**Task directions**
The lines below starting at the line containing "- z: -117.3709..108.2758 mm" and ending at the line containing "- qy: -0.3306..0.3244" are to be repeated exactly, with both ends kept and nothing else added.

Stored dataset items:
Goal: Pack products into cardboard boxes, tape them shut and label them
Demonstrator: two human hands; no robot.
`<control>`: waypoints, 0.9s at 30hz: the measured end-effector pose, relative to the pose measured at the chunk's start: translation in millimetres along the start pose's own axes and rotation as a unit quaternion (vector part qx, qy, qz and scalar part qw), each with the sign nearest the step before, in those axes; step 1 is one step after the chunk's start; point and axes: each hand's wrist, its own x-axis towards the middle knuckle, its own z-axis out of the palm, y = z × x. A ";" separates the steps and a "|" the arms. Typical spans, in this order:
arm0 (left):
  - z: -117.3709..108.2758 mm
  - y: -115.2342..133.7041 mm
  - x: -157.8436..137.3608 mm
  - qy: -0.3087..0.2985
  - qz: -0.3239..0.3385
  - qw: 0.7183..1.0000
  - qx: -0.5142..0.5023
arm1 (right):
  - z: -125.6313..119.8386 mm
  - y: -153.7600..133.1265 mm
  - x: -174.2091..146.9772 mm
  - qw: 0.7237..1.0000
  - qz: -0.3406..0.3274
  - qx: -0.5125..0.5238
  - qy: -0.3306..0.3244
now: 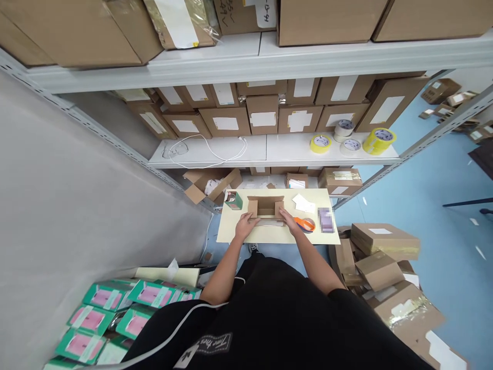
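An open cardboard box stands on the small cream table, its flaps spread and its inside facing up. My left hand grips its near left corner. At the near right corner, my right hand holds the same box, fingers over the edge. Just right of that hand lies an orange tape dispenser. White paper labels rest behind the dispenser. Further right is a purple, blurred item. A small green box sits at the table's far left corner.
Metal shelving with cardboard boxes rises ahead. Its middle shelf carries yellow tape rolls and a white cable. Green-and-pink boxes are stacked at left. Loose cartons pile up on the right floor.
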 end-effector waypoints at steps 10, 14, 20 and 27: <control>8.6 35.1 32.4 0.070 -0.077 0.992 0.077 | 19.3 27.1 -21.8 0.997 -0.059 -0.018 0.049; 14.2 29.9 37.5 0.008 -0.074 0.986 0.150 | 21.3 40.2 -22.3 0.996 -0.030 -0.063 0.064; 21.4 12.8 21.4 0.013 -0.045 0.990 0.136 | 25.2 58.7 -25.9 0.994 -0.035 0.004 0.102; 27.0 -3.2 10.4 0.008 -0.098 0.993 0.069 | 27.3 72.4 -32.1 0.993 -0.030 -0.049 0.101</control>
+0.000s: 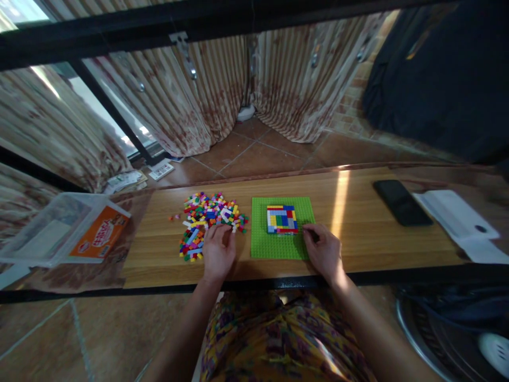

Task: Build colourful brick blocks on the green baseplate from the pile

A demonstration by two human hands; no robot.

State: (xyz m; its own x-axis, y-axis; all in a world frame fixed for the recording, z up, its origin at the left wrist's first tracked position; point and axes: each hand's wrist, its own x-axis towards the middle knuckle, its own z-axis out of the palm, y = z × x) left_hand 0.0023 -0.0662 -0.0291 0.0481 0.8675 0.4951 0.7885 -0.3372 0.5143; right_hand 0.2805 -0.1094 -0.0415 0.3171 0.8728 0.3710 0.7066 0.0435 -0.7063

**Response to this exercise**
  - z: -117.3709..108.2758 mm
  - y: -115.2342..133.7041 mm
  - x: -157.8436..137.3608 mm
  - qy: -0.3087..0.2985
  - qz: -0.3239..0.3385
  - qw: 0.7183..1.0000
  - qx: -0.5142..0.5023
arm1 (right):
  - z: -125.6313..119.8386 mm
  - y: -153.7600..133.1265 mm
  - x: -174.2091..146.9772 mm
  - qw: 0.7237..1.0000
  - qz: -0.3406..0.3274
  - qx: -0.5125..0.5238
  - qy: -0.3306..0.3244

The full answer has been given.